> _WORK TASK_:
Output the listing below verbatim.

[RECORDED INFORMATION]

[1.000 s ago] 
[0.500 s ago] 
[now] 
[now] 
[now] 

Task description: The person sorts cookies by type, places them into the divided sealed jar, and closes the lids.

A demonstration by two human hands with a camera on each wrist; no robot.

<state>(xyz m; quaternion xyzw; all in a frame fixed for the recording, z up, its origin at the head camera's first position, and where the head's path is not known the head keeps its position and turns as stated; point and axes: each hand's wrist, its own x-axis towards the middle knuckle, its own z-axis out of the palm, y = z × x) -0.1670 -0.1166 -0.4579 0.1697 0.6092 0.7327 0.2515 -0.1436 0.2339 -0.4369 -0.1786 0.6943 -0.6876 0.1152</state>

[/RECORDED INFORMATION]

> _WRITTEN RESPONSE_:
[1.000 s ago] 
[0.500 s ago] 
[now] 
[now] 
[now] 

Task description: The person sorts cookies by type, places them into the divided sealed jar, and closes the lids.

A demonstration by two human hands with a camera on each wrist; no robot.

<state>(xyz m; quaternion xyzw; all in a frame fixed for the recording, z up, its origin at the head camera's first position, and where the head's path is not known the head keeps its position and turns as stated; point and axes: each hand's wrist, its own x-axis towards the middle knuckle, its own z-axis out of the palm, y = z × x) -0.1670 -0.1166 -0.4579 0.1697 0.6092 0.7327 0.2515 -0.1436 0.2339 -0.4369 -0.1786 0.6943 -0.6876 0.1152</state>

No more output is expected for this exercise.